#### [ASSIGNED TASK]
Write the listing below again, word for word.

━━━━━━━━

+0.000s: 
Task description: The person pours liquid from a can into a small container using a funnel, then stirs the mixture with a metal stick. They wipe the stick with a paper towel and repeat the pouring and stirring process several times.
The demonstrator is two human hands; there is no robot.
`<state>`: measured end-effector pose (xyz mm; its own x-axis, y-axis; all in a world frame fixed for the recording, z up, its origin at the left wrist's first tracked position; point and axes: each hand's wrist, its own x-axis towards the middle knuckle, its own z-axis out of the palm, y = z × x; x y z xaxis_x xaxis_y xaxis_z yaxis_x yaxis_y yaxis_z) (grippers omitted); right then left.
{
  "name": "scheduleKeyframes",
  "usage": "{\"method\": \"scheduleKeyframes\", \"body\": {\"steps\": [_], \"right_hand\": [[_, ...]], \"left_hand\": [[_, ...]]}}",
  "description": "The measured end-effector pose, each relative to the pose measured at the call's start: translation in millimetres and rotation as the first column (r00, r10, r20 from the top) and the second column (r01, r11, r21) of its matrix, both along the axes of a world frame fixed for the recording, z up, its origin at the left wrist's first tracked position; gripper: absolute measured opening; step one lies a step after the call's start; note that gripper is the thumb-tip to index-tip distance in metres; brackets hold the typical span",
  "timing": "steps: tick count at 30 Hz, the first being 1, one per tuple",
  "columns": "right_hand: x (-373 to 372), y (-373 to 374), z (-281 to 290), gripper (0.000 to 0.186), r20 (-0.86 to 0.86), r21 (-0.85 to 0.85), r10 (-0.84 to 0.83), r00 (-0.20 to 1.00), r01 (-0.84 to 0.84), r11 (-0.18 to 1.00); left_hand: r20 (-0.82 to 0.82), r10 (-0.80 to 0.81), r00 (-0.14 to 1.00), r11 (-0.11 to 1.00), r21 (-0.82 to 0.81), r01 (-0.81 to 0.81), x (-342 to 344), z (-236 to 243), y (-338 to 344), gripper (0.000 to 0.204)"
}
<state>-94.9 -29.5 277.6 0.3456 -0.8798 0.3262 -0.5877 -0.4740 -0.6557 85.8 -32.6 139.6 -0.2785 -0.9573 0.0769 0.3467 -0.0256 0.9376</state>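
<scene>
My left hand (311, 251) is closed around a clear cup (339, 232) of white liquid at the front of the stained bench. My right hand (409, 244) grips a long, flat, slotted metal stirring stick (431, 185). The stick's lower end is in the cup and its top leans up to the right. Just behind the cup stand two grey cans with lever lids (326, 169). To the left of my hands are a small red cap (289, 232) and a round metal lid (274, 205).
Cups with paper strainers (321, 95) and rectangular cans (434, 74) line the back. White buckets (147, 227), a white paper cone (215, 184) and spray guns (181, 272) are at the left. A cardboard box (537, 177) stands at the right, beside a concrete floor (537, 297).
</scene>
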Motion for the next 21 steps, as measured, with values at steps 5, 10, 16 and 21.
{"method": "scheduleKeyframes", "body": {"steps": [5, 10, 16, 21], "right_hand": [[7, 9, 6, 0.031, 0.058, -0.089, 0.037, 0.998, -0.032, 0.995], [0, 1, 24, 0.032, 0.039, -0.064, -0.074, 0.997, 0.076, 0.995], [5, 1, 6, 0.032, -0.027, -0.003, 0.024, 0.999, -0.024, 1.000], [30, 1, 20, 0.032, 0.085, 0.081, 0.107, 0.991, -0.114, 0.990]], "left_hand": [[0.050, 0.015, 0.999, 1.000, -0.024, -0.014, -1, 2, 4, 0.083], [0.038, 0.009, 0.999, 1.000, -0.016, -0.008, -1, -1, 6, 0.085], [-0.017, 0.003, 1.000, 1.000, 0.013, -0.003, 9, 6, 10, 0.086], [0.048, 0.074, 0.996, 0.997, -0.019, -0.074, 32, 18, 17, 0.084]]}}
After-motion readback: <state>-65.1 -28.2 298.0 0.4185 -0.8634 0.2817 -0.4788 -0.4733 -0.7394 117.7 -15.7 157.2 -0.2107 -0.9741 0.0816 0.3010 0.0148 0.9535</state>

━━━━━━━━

#### [REPLY]
+0.000s: 
Task description: The person pours liquid from a can into a small container using a funnel, then stirs the mixture with a metal stick. They wipe the stick with a paper towel and repeat the pouring and stirring process several times.
The demonstrator is two human hands; there is no robot.
`<state>`: measured end-effector pose (xyz mm; its own x-axis, y-axis; all in a world frame fixed for the recording, z up, its origin at the left wrist's first tracked position; point and axes: each hand's wrist, its own x-axis towards the middle knuckle, its own z-axis out of the palm, y = z × x; x y z xaxis_x xaxis_y xaxis_z yaxis_x yaxis_y yaxis_z) (grippers omitted); right then left.
{
  "name": "scheduleKeyframes",
  "usage": "{\"method\": \"scheduleKeyframes\", \"body\": {\"steps\": [_], \"right_hand\": [[_, ...]], \"left_hand\": [[_, ...]]}}",
  "description": "The measured end-effector pose, each relative to the pose measured at the call's start: translation in millimetres and rotation as the first column (r00, r10, r20 from the top) and the second column (r01, r11, r21) of its matrix, both along the axes of a world frame fixed for the recording, z up, its origin at the left wrist's first tracked position; gripper: absolute measured opening; step one lies a step after the call's start; note that gripper is the thumb-tip to index-tip distance in metres; brackets hold the typical span",
  "timing": "steps: tick count at 30 Hz, the first being 1, one per tuple",
  "columns": "right_hand: x (-373 to 372), y (-373 to 374), z (-281 to 290), gripper (0.000 to 0.186), r20 (-0.86 to 0.86), r21 (-0.85 to 0.85), r10 (-0.84 to 0.83), r00 (-0.20 to 1.00), r01 (-0.84 to 0.84), r11 (-0.18 to 1.00); left_hand: r20 (-0.82 to 0.82), r10 (-0.80 to 0.81), r00 (-0.14 to 1.00), r11 (-0.11 to 1.00), r21 (-0.82 to 0.81), r01 (-0.81 to 0.81), x (-342 to 344), z (-236 to 243), y (-338 to 344), gripper (0.000 to 0.204)"
}
<state>-94.9 -29.5 277.6 0.3456 -0.8798 0.3262 -0.5877 -0.4740 -0.6557 85.8 -32.6 139.6 -0.2785 -0.9573 0.0769 0.3467 -0.0256 0.9376</state>
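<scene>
My left hand (311, 251) is closed around a clear cup (339, 232) of white liquid at the front of the stained bench. My right hand (409, 244) grips a long, flat, slotted metal stirring stick (431, 185). The stick's lower end is in the cup and its top leans up to the right. Just behind the cup stand two grey cans with lever lids (326, 169). To the left of my hands are a small red cap (289, 232) and a round metal lid (274, 205).
Cups with paper strainers (321, 95) and rectangular cans (434, 74) line the back. White buckets (147, 227), a white paper cone (215, 184) and spray guns (181, 272) are at the left. A cardboard box (537, 177) stands at the right, beside a concrete floor (537, 297).
</scene>
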Motion for the next 21 steps, as measured, with values at steps 5, 10, 16 and 21.
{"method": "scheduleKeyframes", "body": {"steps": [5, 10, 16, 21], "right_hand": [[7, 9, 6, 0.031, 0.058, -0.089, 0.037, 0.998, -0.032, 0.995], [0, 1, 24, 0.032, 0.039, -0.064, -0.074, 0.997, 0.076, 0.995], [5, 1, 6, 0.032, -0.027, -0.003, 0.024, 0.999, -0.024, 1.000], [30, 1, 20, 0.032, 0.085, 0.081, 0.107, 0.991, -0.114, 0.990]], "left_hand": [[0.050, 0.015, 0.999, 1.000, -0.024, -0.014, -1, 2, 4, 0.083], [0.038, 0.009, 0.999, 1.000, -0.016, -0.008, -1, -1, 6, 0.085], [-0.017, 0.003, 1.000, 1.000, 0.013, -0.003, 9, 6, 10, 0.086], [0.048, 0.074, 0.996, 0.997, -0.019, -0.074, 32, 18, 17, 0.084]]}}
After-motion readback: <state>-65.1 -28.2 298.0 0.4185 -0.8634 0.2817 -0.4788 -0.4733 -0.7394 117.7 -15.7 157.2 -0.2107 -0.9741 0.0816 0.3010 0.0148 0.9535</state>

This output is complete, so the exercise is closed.